The last time I felt like a crumpled piece of cardboard, I was playing tennis for the first time. This was way back in 9th grade, when I wanted to become more active and athletic. Alright, honestly, I was just being Asian and wanted to appear more presentable and well-rounded for college applications. So yes, I was thinking of getting into a good school before I entered high school because I was just itching to leave without starting.
Anywho, I remember vividly the first day of tennis practice. The sun roasting me like Thanksgiving turkey, bright and early. We started training with ridiculous laps around the track field and Speedy Gonzalez sprints on the tennis courts. I was melting and hacking for air after the first 2 hours of my tennis career. When I got home, the pain started to hit. I was seriously sitting on my childhood Fisher Price chair, arms and legs outstretched like a stuck mummy. My muscles were nonfunctional. I could not lift a leg without falling back. I was useless, pitiful, and enfeebled. But it was funny. My sister laughed at my immobility. She could poke me and I lacked the energy and muscle power to kick and return a knuckle-sandwich.

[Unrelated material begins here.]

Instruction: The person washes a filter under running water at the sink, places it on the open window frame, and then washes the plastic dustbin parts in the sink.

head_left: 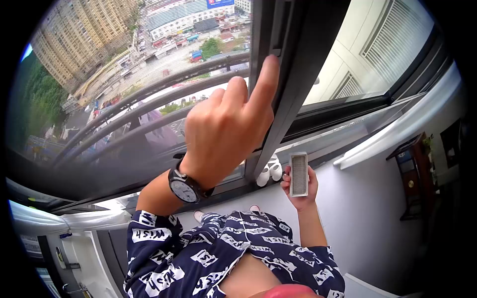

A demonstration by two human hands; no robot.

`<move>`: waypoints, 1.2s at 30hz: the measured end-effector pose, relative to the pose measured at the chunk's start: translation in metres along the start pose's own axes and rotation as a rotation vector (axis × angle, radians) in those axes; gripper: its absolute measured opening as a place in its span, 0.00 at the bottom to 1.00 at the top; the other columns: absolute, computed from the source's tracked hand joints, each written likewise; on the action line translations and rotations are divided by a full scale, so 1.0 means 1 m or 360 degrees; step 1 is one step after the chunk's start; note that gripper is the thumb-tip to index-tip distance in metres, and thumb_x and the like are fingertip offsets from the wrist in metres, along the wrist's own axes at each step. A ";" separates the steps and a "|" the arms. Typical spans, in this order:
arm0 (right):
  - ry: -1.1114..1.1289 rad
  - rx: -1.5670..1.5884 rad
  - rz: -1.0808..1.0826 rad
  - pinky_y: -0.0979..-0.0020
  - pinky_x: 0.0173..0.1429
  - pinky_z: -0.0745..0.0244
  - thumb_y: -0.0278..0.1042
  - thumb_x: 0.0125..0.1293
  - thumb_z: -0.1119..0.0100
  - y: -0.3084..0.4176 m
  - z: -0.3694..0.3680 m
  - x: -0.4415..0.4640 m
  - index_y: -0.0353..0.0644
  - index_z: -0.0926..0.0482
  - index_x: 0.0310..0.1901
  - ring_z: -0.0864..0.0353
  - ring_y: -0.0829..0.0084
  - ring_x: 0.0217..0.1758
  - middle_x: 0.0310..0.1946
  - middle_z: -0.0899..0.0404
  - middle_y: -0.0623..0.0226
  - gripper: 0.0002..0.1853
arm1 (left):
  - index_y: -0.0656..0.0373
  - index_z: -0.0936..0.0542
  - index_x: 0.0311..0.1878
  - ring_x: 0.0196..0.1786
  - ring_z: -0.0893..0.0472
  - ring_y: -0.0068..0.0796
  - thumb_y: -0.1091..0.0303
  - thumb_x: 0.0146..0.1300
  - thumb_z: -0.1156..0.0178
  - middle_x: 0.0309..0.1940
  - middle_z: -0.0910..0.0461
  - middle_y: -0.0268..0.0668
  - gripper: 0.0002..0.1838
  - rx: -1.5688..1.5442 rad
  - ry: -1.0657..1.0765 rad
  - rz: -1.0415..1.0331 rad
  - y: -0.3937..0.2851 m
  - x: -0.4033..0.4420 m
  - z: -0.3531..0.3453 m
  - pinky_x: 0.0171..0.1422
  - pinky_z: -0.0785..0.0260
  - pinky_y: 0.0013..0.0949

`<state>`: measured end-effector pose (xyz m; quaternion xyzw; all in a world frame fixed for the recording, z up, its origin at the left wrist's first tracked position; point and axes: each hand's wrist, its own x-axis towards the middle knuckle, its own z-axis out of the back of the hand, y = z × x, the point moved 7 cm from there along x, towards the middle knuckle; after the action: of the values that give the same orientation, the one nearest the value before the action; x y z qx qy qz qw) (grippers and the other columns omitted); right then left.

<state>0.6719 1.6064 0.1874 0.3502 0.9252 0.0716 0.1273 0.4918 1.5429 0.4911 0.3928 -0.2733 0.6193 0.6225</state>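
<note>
High in front of me, my left hand (226, 124) has its index finger stretched out and the other fingers partly curled. That fingertip touches or nearly touches a small latch (276, 51) on the dark window frame (285, 94). Nothing shows in this hand; a black watch (185, 188) is on its wrist. Lower on the right, my right hand (303, 198) is closed around a small rectangular pleated filter (299, 175) with a white rim. The filter's ribbed face is turned up toward me.
White shoes (269, 173) stand by the window sill, behind the frame. Outside the left pane (149, 64) are railings and buildings. A white curtain (397, 124) hangs at right near a dark wooden cabinet (411, 174). Another curtain (69, 221) is at left.
</note>
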 end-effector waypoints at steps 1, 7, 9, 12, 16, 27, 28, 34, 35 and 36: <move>0.0016 0.0037 -0.0020 0.65 0.45 0.24 0.52 0.73 0.51 0.011 0.001 0.000 0.37 0.23 0.58 0.22 0.65 0.41 0.48 0.21 0.55 0.26 | 0.49 0.26 0.67 0.19 0.27 0.24 0.68 0.56 0.35 0.23 0.29 0.29 0.32 0.0056 -0.0071 0.0038 -0.002 0.008 -0.005 0.19 0.36 0.31; -0.0022 -0.0185 -0.0114 0.67 0.48 0.25 0.54 0.74 0.53 0.055 0.028 0.006 0.37 0.23 0.59 0.20 0.65 0.42 0.49 0.20 0.56 0.27 | 0.45 0.25 0.65 0.20 0.18 0.29 0.70 0.58 0.37 0.20 0.18 0.29 0.29 0.0409 0.0117 0.0224 -0.017 0.022 -0.023 0.21 0.32 0.33; -0.0007 -0.0147 -0.0102 0.66 0.49 0.25 0.54 0.74 0.53 0.061 0.030 0.007 0.37 0.23 0.59 0.20 0.65 0.42 0.49 0.20 0.55 0.27 | 0.43 0.25 0.65 0.18 0.19 0.30 0.71 0.58 0.37 0.17 0.21 0.28 0.29 0.0510 0.0124 0.0276 -0.017 0.024 -0.025 0.19 0.33 0.33; -0.0012 -0.0058 -0.0161 0.65 0.49 0.22 0.52 0.74 0.53 0.065 0.037 0.007 0.35 0.24 0.60 0.19 0.64 0.42 0.49 0.19 0.53 0.27 | 0.37 0.24 0.65 0.16 0.21 0.29 0.72 0.58 0.37 0.15 0.23 0.28 0.30 0.0615 0.0086 0.0251 -0.018 0.022 -0.027 0.18 0.33 0.33; -0.0052 -0.0058 -0.0193 0.65 0.49 0.21 0.51 0.74 0.52 0.070 0.051 0.008 0.34 0.25 0.61 0.19 0.65 0.41 0.48 0.20 0.53 0.27 | 0.36 0.25 0.64 0.19 0.22 0.28 0.72 0.60 0.38 0.19 0.23 0.30 0.28 0.0774 0.0167 0.0212 -0.025 0.028 -0.017 0.24 0.30 0.31; 0.0066 -0.0226 -0.0340 0.67 0.47 0.24 0.51 0.75 0.52 0.032 0.035 0.027 0.37 0.26 0.60 0.23 0.66 0.42 0.48 0.22 0.52 0.26 | 0.37 0.25 0.65 0.16 0.21 0.28 0.71 0.63 0.40 0.14 0.23 0.28 0.27 0.0781 0.0148 0.0413 0.046 -0.029 0.031 0.23 0.28 0.31; 0.0081 -0.0264 -0.0353 0.67 0.47 0.24 0.52 0.75 0.52 0.027 0.032 0.029 0.36 0.26 0.61 0.23 0.66 0.42 0.48 0.22 0.52 0.26 | 0.41 0.26 0.65 0.19 0.18 0.29 0.71 0.65 0.40 0.16 0.21 0.30 0.25 0.0786 0.0184 0.0430 0.055 -0.036 0.038 0.25 0.25 0.30; 0.0261 -0.0649 -0.0415 0.67 0.48 0.22 0.50 0.75 0.52 -0.022 0.005 0.053 0.33 0.30 0.64 0.20 0.66 0.42 0.51 0.22 0.49 0.28 | 0.44 0.25 0.66 0.20 0.17 0.30 0.72 0.64 0.39 0.17 0.21 0.32 0.25 0.0873 0.0207 0.0551 0.111 -0.078 0.088 0.25 0.25 0.31; 0.0273 -0.0716 -0.0409 0.67 0.48 0.22 0.49 0.75 0.53 -0.033 0.000 0.057 0.33 0.31 0.65 0.20 0.66 0.42 0.52 0.22 0.48 0.28 | 0.43 0.24 0.65 0.19 0.18 0.30 0.72 0.63 0.38 0.16 0.21 0.31 0.27 0.0848 0.0169 0.0563 0.123 -0.087 0.097 0.24 0.26 0.32; 0.0299 -0.0789 -0.0387 0.68 0.47 0.21 0.49 0.74 0.52 -0.043 -0.008 0.061 0.33 0.33 0.67 0.18 0.66 0.43 0.53 0.22 0.47 0.30 | 0.46 0.26 0.66 0.20 0.17 0.31 0.73 0.65 0.38 0.17 0.20 0.32 0.26 0.0807 0.0205 0.0589 0.135 -0.096 0.104 0.25 0.25 0.31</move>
<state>0.5985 1.6152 0.1741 0.1868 0.9224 0.3120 0.1304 0.3656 1.3929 0.4888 0.4392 -0.1372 0.7939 0.3976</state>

As I got more fit with tennis and running well into college, I never had to experience such pain and soreness, until last week. It has to be a record of how many new things I attempted in one week: Step-dancing, Bollywood hip-shaking, and skidding down the snowy slopes. Let’s say I have plenty of hematomas (aka, fancy medical term for bruises) and soreness down my legs, hips, butt, and a little bit of my arms. Half my body right now is mad ugly and very much useless. Simple things like clapping or lifting up my backpack were exasperating efforts.

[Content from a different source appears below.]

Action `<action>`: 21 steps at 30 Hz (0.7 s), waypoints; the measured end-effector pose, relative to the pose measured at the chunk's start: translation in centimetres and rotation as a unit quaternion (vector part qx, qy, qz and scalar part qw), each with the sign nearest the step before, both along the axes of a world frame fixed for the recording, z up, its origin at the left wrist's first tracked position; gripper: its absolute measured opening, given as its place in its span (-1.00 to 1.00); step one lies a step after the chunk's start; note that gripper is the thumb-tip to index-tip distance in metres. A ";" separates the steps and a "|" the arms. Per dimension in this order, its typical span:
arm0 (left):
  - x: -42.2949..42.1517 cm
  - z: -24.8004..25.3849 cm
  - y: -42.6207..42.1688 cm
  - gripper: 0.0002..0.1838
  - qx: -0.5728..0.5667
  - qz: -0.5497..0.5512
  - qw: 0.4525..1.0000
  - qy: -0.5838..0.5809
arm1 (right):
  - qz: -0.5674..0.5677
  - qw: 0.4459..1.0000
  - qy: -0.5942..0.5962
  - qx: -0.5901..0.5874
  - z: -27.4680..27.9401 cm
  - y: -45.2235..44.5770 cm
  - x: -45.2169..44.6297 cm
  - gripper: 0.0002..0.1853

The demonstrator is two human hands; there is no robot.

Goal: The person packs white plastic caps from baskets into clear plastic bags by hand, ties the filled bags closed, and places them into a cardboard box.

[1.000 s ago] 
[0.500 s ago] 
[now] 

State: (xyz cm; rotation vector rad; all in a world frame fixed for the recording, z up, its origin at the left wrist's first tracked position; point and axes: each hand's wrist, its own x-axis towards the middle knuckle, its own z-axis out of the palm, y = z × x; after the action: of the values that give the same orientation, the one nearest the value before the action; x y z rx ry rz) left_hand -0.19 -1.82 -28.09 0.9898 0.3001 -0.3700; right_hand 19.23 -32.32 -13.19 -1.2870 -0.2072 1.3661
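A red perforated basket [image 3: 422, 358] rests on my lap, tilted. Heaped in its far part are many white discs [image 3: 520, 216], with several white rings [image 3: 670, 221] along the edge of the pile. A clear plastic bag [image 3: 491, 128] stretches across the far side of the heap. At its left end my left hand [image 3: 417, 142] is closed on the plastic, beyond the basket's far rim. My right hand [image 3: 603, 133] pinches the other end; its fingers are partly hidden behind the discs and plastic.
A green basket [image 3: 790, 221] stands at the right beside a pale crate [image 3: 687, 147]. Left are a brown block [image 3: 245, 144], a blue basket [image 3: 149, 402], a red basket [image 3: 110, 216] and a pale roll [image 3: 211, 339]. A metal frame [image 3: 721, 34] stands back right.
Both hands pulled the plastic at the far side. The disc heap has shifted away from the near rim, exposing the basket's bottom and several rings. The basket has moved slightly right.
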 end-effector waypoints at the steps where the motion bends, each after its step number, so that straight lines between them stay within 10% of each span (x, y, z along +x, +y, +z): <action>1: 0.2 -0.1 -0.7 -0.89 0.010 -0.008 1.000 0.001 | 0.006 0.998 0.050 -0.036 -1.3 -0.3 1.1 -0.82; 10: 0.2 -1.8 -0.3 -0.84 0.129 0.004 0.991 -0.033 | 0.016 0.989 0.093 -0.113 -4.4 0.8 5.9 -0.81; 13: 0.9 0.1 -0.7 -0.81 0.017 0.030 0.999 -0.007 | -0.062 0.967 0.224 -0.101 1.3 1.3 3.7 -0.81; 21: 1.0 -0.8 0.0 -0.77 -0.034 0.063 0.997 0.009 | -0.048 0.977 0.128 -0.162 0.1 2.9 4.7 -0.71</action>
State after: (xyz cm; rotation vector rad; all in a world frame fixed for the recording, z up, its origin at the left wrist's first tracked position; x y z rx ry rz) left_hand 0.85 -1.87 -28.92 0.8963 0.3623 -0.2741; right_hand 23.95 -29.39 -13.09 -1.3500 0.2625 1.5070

I still applaud myself for balancing fun time with study time in medical school. Yes, I partied, clubbed, exercised, cooked, watched crime shows, and spent all night glued to Asian dramas under my bed covers throughout college. But really, in medical school, you are expected to be buried in cubicles. My sister is still amazed I have time to dance and go on restaurant excursions. Now I guess I’m paying for it with my broken body and bruises.